His later credits included a guest spot on the TV comedy show Little and Large. He is also rumoured to have been the singer for the Wall's ice cream jingle "Just One Cornetto" (although this is claimed not to be the case by Pagliari's son, Remo). He also issued several albums.

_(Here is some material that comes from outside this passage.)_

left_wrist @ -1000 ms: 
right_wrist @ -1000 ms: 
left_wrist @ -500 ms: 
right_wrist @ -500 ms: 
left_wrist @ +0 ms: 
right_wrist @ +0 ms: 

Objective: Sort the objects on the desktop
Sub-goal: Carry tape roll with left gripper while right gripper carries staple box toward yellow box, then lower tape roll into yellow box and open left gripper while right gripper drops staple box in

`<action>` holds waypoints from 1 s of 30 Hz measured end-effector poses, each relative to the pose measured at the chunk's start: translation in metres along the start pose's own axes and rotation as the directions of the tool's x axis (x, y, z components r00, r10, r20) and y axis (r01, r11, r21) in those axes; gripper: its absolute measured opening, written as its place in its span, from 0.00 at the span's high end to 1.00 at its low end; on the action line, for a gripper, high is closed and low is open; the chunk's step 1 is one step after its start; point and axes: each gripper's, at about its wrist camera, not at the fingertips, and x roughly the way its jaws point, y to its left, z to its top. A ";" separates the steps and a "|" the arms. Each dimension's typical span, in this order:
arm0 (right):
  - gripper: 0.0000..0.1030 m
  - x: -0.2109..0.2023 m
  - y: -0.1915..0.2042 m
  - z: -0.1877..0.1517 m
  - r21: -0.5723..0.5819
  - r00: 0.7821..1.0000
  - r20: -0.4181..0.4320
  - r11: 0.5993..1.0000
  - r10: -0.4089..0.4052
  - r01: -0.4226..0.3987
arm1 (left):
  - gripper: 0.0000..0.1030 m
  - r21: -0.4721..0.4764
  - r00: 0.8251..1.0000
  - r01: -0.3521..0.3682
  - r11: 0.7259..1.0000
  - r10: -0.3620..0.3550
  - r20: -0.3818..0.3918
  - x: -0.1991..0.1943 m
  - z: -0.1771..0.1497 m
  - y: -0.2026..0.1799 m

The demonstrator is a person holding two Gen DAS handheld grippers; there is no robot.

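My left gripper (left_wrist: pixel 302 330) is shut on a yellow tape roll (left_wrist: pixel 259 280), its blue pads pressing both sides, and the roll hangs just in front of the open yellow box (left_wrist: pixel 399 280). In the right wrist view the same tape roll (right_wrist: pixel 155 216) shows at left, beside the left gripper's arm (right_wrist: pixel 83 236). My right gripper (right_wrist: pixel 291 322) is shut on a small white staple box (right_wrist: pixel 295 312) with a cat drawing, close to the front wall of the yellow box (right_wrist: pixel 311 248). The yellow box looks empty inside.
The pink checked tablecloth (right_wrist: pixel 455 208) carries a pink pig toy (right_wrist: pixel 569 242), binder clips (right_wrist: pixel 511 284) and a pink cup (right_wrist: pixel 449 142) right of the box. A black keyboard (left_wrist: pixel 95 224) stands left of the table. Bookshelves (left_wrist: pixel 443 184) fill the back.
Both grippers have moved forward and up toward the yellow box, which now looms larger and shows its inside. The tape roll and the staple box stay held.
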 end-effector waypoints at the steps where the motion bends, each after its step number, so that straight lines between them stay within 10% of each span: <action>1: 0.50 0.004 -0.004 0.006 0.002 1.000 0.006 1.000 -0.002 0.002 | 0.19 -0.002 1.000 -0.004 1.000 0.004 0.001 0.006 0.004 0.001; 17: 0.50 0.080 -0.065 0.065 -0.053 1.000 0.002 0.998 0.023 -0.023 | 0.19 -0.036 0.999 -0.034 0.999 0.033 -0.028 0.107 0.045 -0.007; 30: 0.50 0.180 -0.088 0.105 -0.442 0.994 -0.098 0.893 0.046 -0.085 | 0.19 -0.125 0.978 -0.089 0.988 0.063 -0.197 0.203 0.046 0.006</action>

Renato was a fan of Aston Villa F.C. and during the early 1990s was asked by manager Ron Atkinson to sing "Nessun dorma" at half time following a particularly poor first half performance by the team. On completion of his performance Atkinson told the players "Now that is passion! Go and show me some of that in the second half"! When Atkinson appeared on the TV show Room 101, Atkinson claimed that only Luciano Pavarotti could sing "Nessun Dorma" better than Renato.

==Death==
Renato died from complications following surgery on a brain tumour at Good Hope Hospital, Sutton Coldfield, on 29 July 2009, aged 69.

==Discography==
===Albums===

| Title | Album details | Peak chart positions |
AUS
| Just One... | Released: September 1983; Label: Hollywood; Formats: LP, MC; | 7 |
| Only You | Released: 1984; Label: Hollywood; Formats: LP, MC; Australia-only release; | 29 |
| Wanting You | Released: 1985; Label: Starcall Victor; Formats: LP, MC; Australia-only release; | 94 |
| Carousel of Love | Released: 1988; Label: Front Page; Formats: CD, LP, MC; Europe-only release; | — |
"—" denotes releases that did not chart or were not released in that territory.

====Renato albums====

| Title | Album details | Peak chart positions |  |  |
| UK | NOR | SWE |
| A Song for You | Released: 1978; Label: Zel-La; Formats: LP; | — | — | — |
| Save Your Love | Released: December 1982; Label: Lifestyle; Formats: LP, MC; Re-release of A Song for You with added track "Save Your Love"; | 26 | 11 | 39 |
| A Taste of Italy | Released: 1989; Label: RCA; Formats: CD, LP; | — | — | — |
| Renato | Released:; Label:; Formats: CD; | — | — | — |
| Renato's International Selection | Released:; Label:; Formats: CD; | — | — | — |
| Around The World With Love... | Released:; Label:; Formats: CD; | — | — | — |
"—" denotes releases that did not chart or were not released in that territory.

===Singles===

| Title | Year | Peak chart positions |  |  |  |  |  |  |  |  |  |
| UK | AUS | BE (FL) | DEN | GER | IRE | NL | NOR | SWE | SWI |
| "Save Your Love" | 1982 | 1 | 3 | 1 | 2 | 10 | 1 | 2 | 1 | 3 | 4 |
| "Just One More Kiss" | 1983 | 48 | 55 | — | 12 | 56 | 27 | — | — | — | — |
| "A Little Bitta Me" | 175 | — | — | — | — | — | — | — | — | — |
| "Magic Night" (Germany-only release) | — | — | — | — | — | — | — | — | — | — |
| "Jesus Loves Us All" | 100 | — | — | 12 | — | — | — | — | — | — |
| "Only You" | 1984 | — | — | — | — | — | — | — | — | — | — |
| "Are You Lonesome Tonight" (Netherlands-only release) | 1988 | — | — | — | — | — | — | — | — | — | — |
"—" denotes releases that did not chart or were not released in that territory.

====Renato singles====

| Title | Year | Peak chart positions |
UK
| "She Wears My Ring" | 1982 | 138 |
| "Funiculi, Funicula" | 1986 | — |
| "It's Impossible to See You" | 1989 | — |
"—" denotes releases that did not chart.